I need to remember where I was up to and what the next steps might be. There is still a lot of work to go..
So far I have got a framework in place for creating an import session, and extracting data from table. This data is split into rows which get "serialized" against the matching serializer for validation and ingest.
Major Tasks
- [ ] The user interface elements (in PUI) still need a lot of work
- [ ] Do we want to support this framework within the django admin interface?
- [ ] Still need to work out the final steps for validating data rows and then saving to the database
- [ ] No unit testing as yet
If you wanted to take a look at where I'm up to so far and provide input on the approach in general. I'm hoping to get back to this soon, now that the reporting has been refactored. It is a major blocker for a lot of outstanding issues.

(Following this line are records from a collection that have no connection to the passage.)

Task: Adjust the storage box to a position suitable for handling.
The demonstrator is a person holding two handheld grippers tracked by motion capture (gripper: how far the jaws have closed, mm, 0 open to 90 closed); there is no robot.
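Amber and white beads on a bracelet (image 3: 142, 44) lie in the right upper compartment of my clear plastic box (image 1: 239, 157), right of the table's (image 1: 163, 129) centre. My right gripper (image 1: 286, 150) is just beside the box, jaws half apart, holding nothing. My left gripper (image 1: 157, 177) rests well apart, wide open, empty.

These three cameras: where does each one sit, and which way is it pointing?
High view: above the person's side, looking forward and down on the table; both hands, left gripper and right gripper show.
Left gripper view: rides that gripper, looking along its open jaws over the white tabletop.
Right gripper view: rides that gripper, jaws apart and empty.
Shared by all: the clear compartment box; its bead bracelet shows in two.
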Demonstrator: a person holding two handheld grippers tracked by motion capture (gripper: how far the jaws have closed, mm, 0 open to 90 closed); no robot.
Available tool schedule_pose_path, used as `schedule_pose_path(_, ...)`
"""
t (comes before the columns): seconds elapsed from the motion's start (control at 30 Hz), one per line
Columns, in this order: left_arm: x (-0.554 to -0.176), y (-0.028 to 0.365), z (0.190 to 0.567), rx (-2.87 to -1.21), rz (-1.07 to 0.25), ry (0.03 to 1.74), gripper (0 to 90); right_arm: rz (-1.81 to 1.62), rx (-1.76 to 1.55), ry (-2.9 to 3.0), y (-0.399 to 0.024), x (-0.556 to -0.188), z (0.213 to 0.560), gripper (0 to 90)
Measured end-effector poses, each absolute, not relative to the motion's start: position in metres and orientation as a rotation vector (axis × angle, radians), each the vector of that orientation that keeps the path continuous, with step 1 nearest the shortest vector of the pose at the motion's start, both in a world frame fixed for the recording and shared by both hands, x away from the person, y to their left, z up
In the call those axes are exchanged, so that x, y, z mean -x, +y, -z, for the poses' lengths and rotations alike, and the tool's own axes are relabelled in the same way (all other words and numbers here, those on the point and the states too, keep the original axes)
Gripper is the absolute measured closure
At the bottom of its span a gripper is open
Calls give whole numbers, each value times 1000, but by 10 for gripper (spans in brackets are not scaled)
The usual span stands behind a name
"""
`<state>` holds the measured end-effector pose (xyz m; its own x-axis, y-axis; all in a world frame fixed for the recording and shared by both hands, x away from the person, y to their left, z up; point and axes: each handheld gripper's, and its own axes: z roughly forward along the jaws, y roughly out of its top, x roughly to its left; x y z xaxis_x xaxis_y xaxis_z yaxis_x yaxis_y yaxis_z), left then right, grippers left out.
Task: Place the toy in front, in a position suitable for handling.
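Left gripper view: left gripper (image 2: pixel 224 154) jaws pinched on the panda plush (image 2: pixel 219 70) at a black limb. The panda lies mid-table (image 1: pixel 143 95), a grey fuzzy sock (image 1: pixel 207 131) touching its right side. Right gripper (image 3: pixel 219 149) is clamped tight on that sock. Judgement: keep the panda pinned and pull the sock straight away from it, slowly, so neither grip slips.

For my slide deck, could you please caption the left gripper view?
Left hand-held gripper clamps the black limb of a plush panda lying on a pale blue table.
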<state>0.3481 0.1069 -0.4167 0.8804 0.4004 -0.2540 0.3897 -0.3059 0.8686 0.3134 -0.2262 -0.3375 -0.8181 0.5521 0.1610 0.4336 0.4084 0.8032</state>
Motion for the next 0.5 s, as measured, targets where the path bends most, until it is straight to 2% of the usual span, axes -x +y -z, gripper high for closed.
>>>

This is now progressed far enough to merge into master. Exporting data from tables (in CUI and PUI) now uses the new data export tool and is much faster. Data are serialized into the file using the existing DRF layer, which is very query efficient and reduces code duplication.
There is now also a "Data Import" section in the PUI admin page - which is functional, but still requires some work:
There are a lot of outstanding tasks / improvements to do (see outstanding tasks above) which will be pushed out into new issues.
The goal is to remove the reliance on django-import-export entirely.
@SchrodingersGat thank you for pushing this ahead! Are any of these goals blocking for 0.16.0 release? We should probably log and tag those separately to not lose track over the next month.
I will make some separate issues soon, while it is still fresh on my mind.